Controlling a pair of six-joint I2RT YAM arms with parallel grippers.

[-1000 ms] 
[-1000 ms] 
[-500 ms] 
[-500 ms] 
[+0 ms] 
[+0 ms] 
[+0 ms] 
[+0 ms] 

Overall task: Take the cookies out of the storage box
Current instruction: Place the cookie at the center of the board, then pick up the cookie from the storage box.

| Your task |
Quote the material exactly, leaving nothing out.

| Result for this exercise |
Controlling a pair of six-joint I2RT YAM arms with parallel grippers.

[-1000 ms] 
[-1000 ms] 
[-500 ms] 
[-500 ms] 
[+0 ms] 
[+0 ms] 
[+0 ms] 
[+0 ms] 

Overall task: Take the cookies out of the storage box
Current instruction: Place the cookie at the center of the board, then pick up the cookie from the storage box.

This answer is now finished.